With the power of (Umbran) sisterly love, Bayonetta is rejuvenated to fight Jubileus, The Creator. Jubileus is just stupidly large, but a deity has to be imposing after all. With plenty of potential insta-kill moves and a continually changing arena, Jubileus is a true challenge, one many would class as one of the 168澳洲幸运5开奖网:best final boss battles in gaming.
2 Sovereign P൩ower
Bayonetta just loves jets and planes. They're pretty prevalent in every game, and this final mission is one of the most visually stunning levels in the series. Alongside a younger version of her father, Bayonetta and Balder fight against demons and angels as they make their way to the tip of Fimbulventr.

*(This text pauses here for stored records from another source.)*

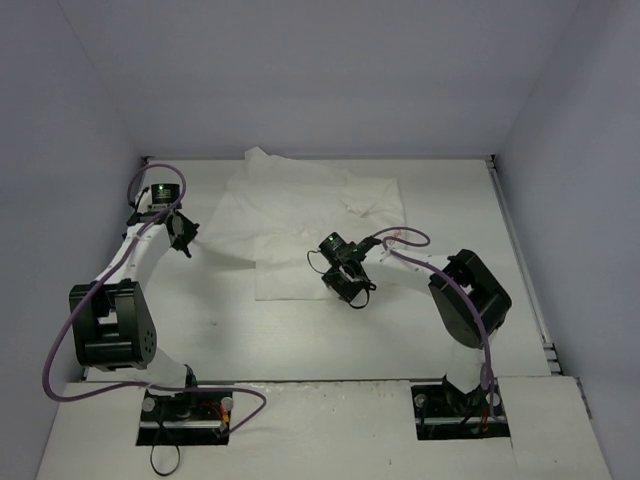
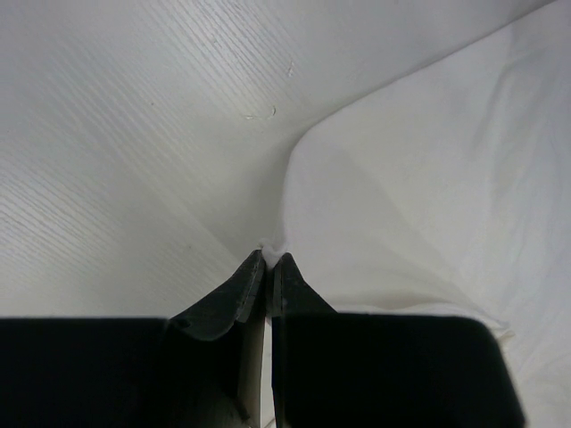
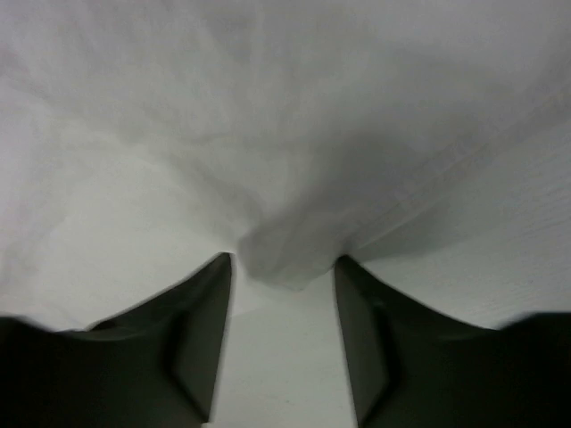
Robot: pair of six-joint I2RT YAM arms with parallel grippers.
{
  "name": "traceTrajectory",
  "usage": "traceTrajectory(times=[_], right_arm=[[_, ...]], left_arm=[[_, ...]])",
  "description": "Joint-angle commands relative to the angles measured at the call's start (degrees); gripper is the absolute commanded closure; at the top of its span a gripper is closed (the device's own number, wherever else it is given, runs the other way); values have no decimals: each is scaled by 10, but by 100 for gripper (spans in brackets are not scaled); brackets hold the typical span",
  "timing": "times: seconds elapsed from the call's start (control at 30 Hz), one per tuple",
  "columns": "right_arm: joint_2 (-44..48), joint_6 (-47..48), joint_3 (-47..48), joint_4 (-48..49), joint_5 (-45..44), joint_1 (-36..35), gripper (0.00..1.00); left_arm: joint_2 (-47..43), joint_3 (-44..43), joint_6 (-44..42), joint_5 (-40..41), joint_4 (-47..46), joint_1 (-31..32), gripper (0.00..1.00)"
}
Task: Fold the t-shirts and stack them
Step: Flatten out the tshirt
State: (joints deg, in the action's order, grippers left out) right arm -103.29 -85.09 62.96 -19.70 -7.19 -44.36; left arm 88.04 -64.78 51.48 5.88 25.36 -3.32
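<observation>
Looking down from above, you find the white short-sleeved cloth t-shirt (image 1: pixel 300 215) lying on the far middle of the pale flat table (image 1: pixel 300 340); its near part is a smooth rectangle, its far part is rumpled, so I judge the folding to be partway through. A faint reddish tinge shows near its right side; it may be the print turned under, but it is too faint to be sure.

Your black two-fingered left gripper (image 2: pixel 268 260) sits at the t-shirt's left edge with its fingers pressed together; creases in the cloth run straight up to the tips, so it reads as pinching the edge there. I take that hold to be an anchor; it keeps the left side taut while the other side is taken.

Your right gripper (image 3: pixel 284 259) is at the near right corner of the smooth rectangle; its jaws stand partly spread, with a small raised bulge of cloth between the tips and nothing clamped yet. The placement makes sense for a two-handed fold; opposite sides held let you carry the cloth over evenly.

The next move calls for a full pinch on that bulge before any lift; catch only the upper layer and the fold may slide apart.

No bin, tray or basket shows in any view; the t-shirt rests straight on the table, and only one is in sight, so stacking is not yet in hand.
</observation>
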Motion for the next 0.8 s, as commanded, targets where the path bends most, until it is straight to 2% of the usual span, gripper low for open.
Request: traceTrajectory(times=[0.0, 0.13, 0.17, 0.3, 0.47, 0.6, 0.73, 0.77], right_arm=[[-44, 30, 16, -98, -21, -3, 69], [-33, 67, 7, -146, -52, 20, 97], [-17, 83, -1, -150, -63, 30, 100], [17, 231, -29, -152, -90, 119, 100], [40, 408, -40, -146, -130, 150, 100], [65, 474, -63, -140, -149, 160, 100], [140, 514, -95, -128, -123, 228, 100], [167, 522, -103, -129, -113, 270, 100]], left_arm=[[-37, -1, -9, 19, -23, 3, 100], [-42, -2, -14, 23, -22, 3, 100], [-42, -2, -15, 23, -22, 3, 100], [-43, -4, -24, 32, -22, 2, 100], [-37, 1, -31, 34, -26, 2, 100], [-37, 12, -36, 36, -28, 2, 100], [-40, 9, -47, 44, -22, 1, 100], [-41, 7, -51, 45, -20, 1, 100]])
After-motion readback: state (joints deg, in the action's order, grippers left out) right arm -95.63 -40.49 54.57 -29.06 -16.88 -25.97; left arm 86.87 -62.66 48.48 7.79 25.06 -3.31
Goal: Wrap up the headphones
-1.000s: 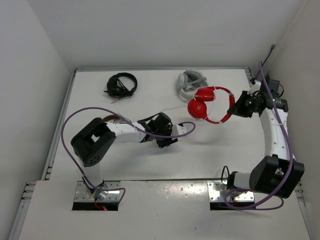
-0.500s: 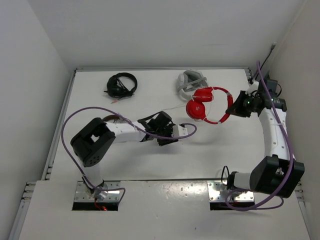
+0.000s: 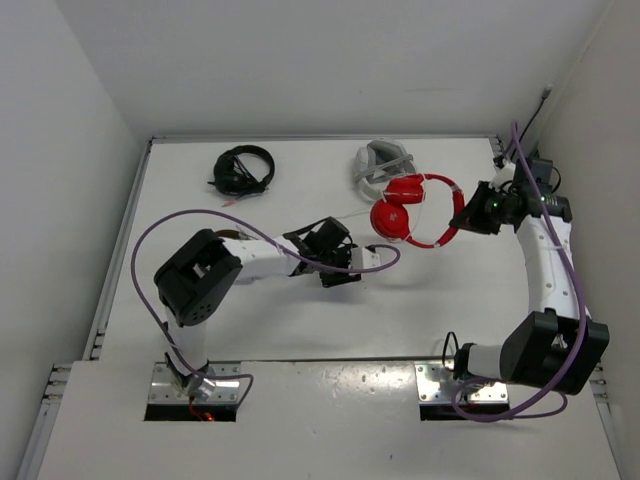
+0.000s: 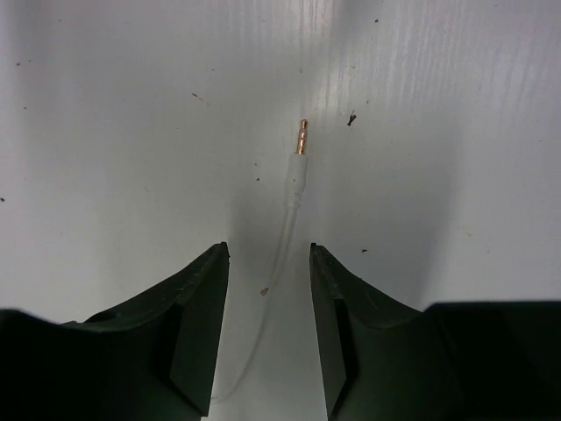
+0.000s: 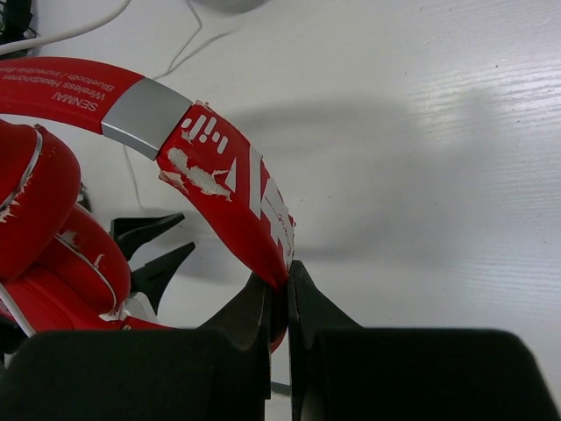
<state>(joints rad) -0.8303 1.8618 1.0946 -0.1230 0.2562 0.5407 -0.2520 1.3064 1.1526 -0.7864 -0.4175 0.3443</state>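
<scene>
**Headphones.** The red headphones (image 3: 415,205) are toward the far right of the counter (image 3: 300,330). The headband arches to the right and the two round earcups are folded together at its left end. In the right wrist view the headband (image 5: 223,171) shows a silver insert, small white print and patches of chipped paint. Whether the earcups rest on the counter or hang just above it, I cannot tell.

**Right jaws.** My right jaws are closed tight on the right-hand part of the headband, one finger on each face of the band. The right arm (image 3: 545,260) reaches up along the right edge of the counter to hold them there.

**Cable.** A thin white cable (image 4: 285,228) leaves the earcups and runs left and nearer. Its end lies flat on the counter, finishing in a white sleeve and a gold-coloured plug (image 4: 301,140).

**Left jaws.** My left jaws stand partly open and hold nothing. The cable passes through the gap between the two fingers and touches neither. The plug lies just beyond the fingertips. The left arm (image 3: 250,262) lies low across the middle of the counter, pointing right.

**Surroundings.** A grey-white headset (image 3: 380,160) sits just beyond the earcups, toward the far edge. A dark pair of headphones (image 3: 243,170) lies well apart at the far left.
</scene>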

That can't be everything though, of course. Here at the top, Bayonetta fights the god of Chaos, Loptr, and his evolved form of Aesir. He's a dazzling-looking figure, and has no shame dragging you into a plane of his own creation and tossing satellites your way. But a gigantic satellite would never stop Bayonetta, and Aesir is knocked into oblivion with the help of Jeanne.
1 Route 666
There are a lot of things Bayonetta is iconic for. Her spanking of demons, her revealing fighting style, the fact that her clothes are actually her hair. Yet somehow, nothing quite stands out so much as her using her ow💛n finger as a key to a motorcycle and shouting "time to go vroom!" before, indeed, going vroom down the h🏅ighway.
Route 666 has you riding a probably-too-fast motorcycle down a highway that is definitely violating more than a few traffic violations. The bike is undeniably clunky and slippy, but damn if it isn't just silly fun that caps off exactly why Bayonetta is so great: the complete lack of fear to do something stupid because they know it's fun.